### [What you are asked to do]
In the listing below, locate the line containing "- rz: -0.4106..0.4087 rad" and the line containing "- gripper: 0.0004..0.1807". Output both of them and every line between, exactly as written, and nothing more.

━━━ Dataset extract ━━━

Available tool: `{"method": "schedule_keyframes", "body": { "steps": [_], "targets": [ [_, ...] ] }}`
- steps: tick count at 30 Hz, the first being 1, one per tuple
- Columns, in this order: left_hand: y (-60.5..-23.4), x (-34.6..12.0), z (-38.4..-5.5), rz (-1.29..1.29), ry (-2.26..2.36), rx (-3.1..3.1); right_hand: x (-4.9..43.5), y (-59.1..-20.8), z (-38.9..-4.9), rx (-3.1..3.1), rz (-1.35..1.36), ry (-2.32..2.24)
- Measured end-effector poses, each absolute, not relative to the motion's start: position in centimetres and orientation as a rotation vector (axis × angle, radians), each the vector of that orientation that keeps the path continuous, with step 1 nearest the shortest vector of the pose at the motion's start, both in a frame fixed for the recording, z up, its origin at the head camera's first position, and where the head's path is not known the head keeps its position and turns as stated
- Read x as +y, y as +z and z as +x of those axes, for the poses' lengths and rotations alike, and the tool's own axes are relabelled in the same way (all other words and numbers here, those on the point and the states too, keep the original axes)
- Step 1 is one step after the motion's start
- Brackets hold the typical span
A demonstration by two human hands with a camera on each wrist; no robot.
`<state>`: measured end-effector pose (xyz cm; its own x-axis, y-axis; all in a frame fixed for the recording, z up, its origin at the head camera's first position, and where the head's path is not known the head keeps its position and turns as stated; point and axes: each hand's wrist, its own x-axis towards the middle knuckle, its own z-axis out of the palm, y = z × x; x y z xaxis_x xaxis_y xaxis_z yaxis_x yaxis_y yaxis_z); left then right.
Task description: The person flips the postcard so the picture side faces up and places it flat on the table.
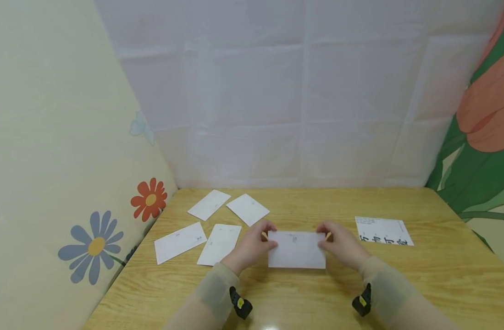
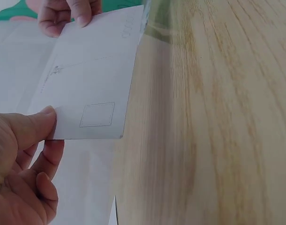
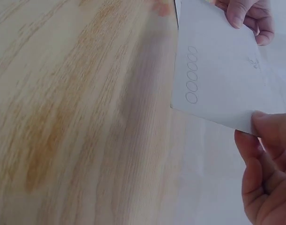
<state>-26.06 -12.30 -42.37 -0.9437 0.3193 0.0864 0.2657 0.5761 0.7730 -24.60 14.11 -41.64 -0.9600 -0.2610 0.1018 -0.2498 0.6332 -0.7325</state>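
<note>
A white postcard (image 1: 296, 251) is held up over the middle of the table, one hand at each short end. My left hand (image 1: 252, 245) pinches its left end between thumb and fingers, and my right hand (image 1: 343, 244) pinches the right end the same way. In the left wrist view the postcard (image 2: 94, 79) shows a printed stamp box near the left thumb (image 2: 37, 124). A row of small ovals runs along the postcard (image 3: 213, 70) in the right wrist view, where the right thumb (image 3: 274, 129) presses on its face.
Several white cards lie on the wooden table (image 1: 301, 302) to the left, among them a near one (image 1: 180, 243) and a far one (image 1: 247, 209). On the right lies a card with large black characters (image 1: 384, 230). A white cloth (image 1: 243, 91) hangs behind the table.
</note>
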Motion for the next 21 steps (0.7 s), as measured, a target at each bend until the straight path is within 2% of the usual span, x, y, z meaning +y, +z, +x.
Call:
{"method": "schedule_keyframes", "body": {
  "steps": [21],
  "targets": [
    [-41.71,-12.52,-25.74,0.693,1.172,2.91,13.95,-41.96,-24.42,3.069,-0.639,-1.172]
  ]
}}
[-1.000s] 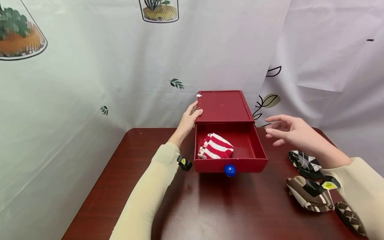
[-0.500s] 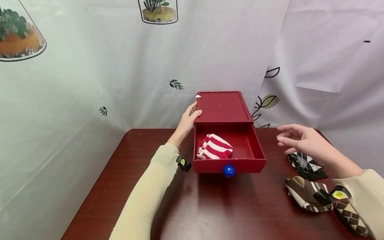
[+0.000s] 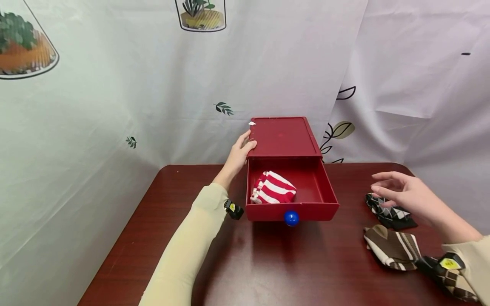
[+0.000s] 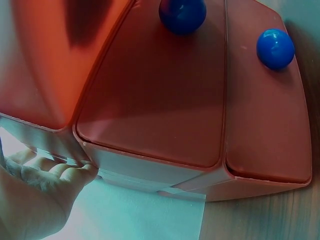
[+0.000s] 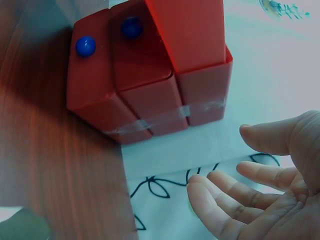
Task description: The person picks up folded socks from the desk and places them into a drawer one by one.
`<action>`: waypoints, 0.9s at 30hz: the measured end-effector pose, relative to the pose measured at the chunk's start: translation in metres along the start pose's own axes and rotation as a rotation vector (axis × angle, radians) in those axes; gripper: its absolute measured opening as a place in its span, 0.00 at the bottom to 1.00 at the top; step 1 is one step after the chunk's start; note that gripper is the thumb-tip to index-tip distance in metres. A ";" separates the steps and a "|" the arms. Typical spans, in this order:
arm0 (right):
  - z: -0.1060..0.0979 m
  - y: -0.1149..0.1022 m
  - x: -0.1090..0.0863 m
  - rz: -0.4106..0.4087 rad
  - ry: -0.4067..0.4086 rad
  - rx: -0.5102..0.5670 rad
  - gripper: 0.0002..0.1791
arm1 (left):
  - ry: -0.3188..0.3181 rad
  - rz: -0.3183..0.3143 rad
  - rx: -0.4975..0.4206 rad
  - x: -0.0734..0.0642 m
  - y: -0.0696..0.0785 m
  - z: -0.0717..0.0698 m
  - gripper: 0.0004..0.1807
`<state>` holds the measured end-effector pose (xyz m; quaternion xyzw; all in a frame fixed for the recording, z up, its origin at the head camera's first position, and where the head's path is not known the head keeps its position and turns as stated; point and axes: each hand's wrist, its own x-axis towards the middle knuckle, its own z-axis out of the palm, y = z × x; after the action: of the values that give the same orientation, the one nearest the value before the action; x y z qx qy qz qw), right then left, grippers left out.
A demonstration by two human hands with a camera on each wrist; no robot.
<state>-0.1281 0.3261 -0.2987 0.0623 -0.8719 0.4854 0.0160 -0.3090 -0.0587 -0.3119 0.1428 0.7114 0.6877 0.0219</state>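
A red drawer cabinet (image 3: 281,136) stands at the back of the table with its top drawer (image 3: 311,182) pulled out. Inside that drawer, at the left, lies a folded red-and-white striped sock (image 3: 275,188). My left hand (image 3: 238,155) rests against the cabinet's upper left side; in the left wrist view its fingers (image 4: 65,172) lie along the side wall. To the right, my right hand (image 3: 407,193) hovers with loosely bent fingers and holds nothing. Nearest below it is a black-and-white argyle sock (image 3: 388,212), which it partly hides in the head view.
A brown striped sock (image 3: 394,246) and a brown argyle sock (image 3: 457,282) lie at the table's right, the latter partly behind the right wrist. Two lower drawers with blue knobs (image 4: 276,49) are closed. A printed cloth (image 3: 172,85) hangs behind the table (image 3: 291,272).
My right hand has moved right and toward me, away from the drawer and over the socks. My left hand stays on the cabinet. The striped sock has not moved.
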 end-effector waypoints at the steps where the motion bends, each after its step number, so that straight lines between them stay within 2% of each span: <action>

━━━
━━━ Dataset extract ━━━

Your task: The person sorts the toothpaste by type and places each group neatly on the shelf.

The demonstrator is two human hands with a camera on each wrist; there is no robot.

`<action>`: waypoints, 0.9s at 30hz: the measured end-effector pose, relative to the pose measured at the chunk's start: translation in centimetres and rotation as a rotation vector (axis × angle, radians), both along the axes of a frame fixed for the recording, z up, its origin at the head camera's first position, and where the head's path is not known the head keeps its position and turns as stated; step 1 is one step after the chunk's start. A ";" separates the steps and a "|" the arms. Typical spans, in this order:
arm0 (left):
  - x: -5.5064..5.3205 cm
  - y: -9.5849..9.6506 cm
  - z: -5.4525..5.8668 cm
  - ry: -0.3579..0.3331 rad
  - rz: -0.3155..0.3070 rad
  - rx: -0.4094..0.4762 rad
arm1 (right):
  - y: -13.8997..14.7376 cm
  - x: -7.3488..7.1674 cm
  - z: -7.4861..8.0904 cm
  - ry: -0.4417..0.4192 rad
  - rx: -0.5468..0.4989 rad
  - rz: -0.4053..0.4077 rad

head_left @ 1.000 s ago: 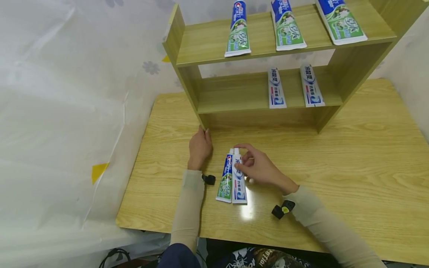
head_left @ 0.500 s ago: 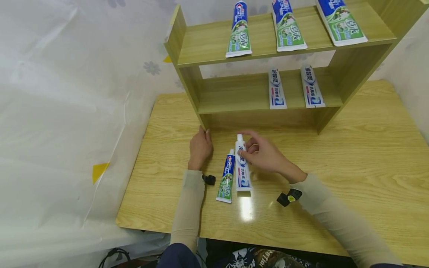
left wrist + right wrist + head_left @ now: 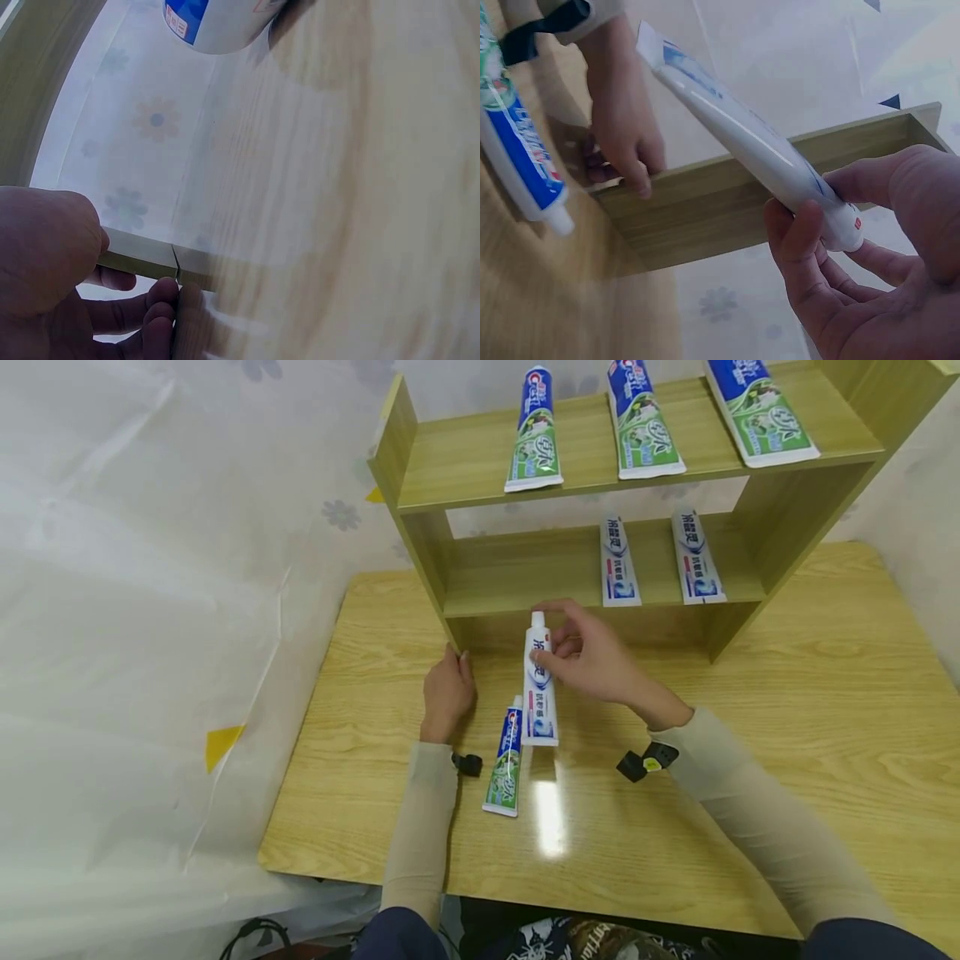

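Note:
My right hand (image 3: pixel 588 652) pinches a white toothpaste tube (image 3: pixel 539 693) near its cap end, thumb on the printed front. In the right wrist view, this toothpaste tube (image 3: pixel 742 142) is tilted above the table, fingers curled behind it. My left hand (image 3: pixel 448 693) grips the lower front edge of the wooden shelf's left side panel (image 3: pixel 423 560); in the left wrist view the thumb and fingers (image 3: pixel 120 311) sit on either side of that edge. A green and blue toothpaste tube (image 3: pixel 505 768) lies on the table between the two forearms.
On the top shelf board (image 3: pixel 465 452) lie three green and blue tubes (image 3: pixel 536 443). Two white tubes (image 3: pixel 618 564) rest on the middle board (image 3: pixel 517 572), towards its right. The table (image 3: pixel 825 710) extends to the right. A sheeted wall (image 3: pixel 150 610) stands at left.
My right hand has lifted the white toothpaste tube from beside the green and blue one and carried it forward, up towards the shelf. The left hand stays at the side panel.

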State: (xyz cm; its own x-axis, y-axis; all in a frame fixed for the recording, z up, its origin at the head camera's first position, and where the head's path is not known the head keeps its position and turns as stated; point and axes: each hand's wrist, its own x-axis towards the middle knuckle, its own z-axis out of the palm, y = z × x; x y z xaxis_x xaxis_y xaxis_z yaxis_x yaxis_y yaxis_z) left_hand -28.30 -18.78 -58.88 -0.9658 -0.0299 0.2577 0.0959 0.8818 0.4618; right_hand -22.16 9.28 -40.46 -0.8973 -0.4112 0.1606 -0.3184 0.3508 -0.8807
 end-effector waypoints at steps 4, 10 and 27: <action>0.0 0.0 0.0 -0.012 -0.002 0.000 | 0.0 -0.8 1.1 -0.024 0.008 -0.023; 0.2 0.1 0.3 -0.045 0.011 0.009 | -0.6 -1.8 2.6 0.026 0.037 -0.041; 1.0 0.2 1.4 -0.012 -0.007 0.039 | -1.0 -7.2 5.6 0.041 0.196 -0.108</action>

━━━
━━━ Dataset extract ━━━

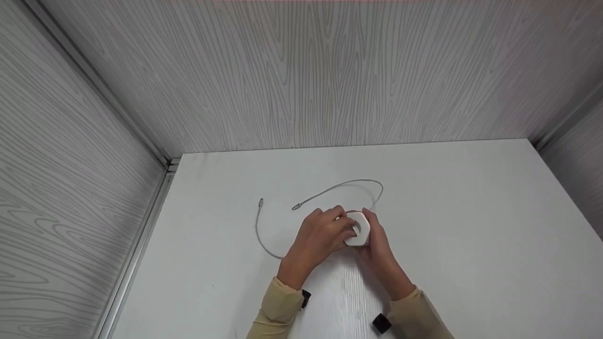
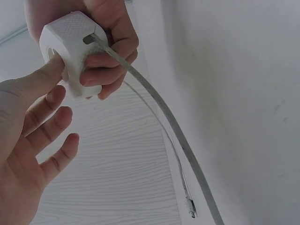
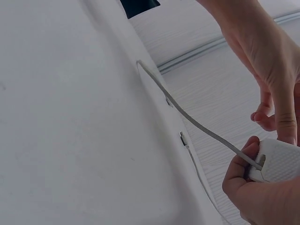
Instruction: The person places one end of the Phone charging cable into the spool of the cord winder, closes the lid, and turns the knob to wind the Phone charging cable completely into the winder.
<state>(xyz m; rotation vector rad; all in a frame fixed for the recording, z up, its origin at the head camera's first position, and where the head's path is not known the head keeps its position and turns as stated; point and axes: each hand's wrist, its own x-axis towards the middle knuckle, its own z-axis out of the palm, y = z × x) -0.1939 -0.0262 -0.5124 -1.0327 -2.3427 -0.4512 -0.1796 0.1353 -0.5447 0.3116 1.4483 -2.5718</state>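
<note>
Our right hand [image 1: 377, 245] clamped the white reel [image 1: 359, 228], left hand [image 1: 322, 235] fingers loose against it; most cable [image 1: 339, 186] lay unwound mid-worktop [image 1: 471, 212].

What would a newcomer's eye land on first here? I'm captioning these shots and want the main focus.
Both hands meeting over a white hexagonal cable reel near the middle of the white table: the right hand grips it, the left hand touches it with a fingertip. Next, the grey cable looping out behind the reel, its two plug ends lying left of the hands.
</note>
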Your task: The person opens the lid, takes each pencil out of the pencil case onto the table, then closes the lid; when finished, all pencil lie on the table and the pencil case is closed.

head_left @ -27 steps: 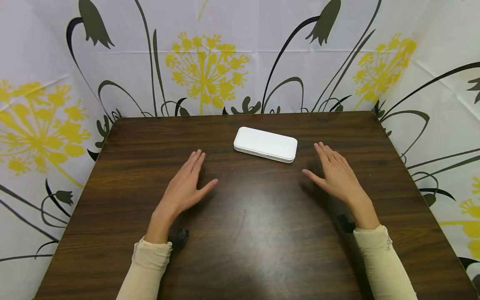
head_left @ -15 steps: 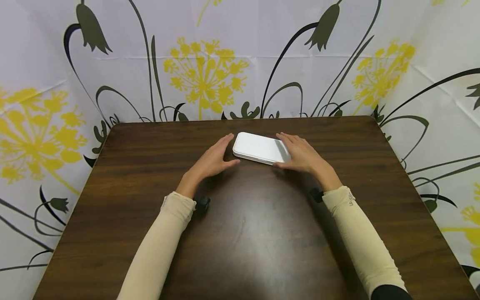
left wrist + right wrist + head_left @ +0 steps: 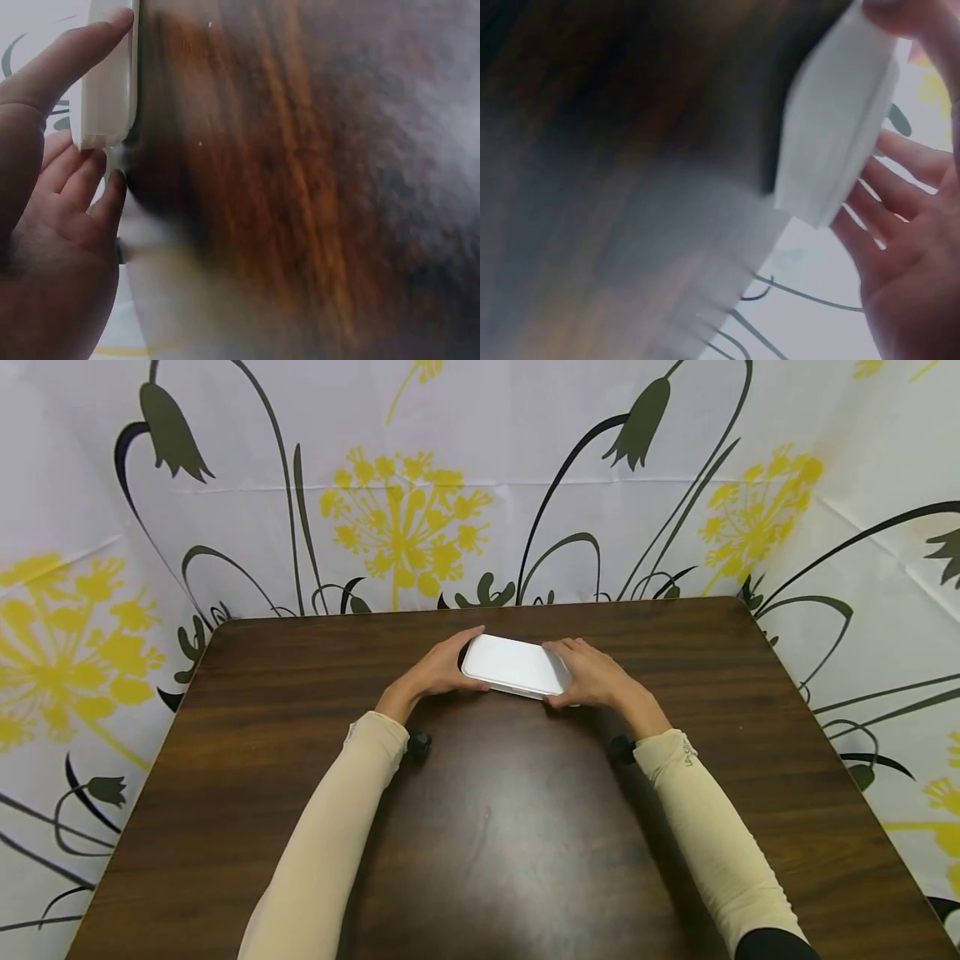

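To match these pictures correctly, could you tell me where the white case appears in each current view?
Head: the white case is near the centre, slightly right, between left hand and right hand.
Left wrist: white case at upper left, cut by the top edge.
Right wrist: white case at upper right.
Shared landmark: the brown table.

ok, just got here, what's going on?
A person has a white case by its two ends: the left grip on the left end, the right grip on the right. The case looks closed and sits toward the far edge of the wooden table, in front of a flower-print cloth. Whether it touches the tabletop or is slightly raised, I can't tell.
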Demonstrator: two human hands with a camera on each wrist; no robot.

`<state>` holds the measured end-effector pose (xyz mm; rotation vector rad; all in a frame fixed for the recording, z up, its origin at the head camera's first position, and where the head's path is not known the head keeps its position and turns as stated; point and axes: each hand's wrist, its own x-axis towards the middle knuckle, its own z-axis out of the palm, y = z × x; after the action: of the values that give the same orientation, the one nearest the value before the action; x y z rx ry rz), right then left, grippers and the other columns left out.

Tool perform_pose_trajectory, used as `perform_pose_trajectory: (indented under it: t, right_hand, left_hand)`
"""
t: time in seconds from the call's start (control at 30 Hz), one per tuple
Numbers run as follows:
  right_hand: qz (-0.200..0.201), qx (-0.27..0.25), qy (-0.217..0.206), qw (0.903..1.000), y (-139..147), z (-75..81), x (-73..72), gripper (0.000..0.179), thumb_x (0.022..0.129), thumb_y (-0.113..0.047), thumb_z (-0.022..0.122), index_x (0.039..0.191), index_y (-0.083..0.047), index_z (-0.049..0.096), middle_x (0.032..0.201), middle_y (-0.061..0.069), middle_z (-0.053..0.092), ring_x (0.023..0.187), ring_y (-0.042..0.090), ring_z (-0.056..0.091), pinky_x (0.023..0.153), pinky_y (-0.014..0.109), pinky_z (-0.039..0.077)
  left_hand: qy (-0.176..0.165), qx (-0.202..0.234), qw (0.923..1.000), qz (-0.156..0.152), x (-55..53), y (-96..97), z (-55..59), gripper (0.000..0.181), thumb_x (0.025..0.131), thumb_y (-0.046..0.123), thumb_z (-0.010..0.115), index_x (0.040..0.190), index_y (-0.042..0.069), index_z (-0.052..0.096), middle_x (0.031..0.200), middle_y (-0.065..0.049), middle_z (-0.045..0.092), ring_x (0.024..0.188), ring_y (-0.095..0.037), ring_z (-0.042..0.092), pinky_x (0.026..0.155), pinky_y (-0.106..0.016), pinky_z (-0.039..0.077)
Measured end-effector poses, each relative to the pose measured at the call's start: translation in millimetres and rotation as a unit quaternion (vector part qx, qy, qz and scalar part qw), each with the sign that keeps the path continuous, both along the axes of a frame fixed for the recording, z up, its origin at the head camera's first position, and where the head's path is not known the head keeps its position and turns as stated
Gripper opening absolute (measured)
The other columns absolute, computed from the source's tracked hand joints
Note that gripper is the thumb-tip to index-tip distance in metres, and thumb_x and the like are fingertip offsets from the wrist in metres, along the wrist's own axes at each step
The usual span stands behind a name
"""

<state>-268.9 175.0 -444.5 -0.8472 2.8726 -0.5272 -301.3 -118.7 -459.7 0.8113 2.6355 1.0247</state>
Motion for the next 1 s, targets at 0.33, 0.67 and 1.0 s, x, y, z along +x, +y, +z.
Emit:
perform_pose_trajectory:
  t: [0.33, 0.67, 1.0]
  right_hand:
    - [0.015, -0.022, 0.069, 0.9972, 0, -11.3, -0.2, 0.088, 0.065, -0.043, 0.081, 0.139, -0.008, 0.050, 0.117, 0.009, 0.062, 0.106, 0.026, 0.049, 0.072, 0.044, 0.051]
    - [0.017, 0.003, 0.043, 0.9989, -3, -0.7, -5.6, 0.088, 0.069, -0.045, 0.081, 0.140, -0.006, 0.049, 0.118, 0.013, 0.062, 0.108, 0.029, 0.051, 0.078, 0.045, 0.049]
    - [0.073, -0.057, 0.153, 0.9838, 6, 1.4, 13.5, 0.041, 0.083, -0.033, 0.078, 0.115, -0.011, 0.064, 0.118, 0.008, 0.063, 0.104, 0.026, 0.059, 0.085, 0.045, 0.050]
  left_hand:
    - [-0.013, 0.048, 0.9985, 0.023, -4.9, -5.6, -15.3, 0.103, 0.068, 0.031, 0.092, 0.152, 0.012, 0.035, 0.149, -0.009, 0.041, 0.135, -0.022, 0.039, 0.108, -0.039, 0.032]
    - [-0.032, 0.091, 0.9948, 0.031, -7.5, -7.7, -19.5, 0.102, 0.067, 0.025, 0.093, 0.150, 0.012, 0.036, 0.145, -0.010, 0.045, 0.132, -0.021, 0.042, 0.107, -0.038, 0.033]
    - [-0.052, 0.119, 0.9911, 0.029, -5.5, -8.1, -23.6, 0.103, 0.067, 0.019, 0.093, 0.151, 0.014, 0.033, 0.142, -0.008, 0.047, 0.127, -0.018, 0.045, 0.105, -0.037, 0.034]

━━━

### [Answer for this exercise]
  - rz: -0.4106..0.4087 rad
  - ry: -0.4067..0.4086 rad
  - rx: -0.5102..0.5670 rad
  - gripper: 0.0002..0.1791
arm1 (left):
  - ry: -0.3188..0.3181 rad
  - rz: -0.3183..0.3143 rad
  - rx: -0.4975..0.4206 rad
  - x: -0.0734..0.0642 m
  - y: -0.0696..0.0785 m
  - z: -0.0717..0.0698 m
  - gripper: 0.0004..0.1807

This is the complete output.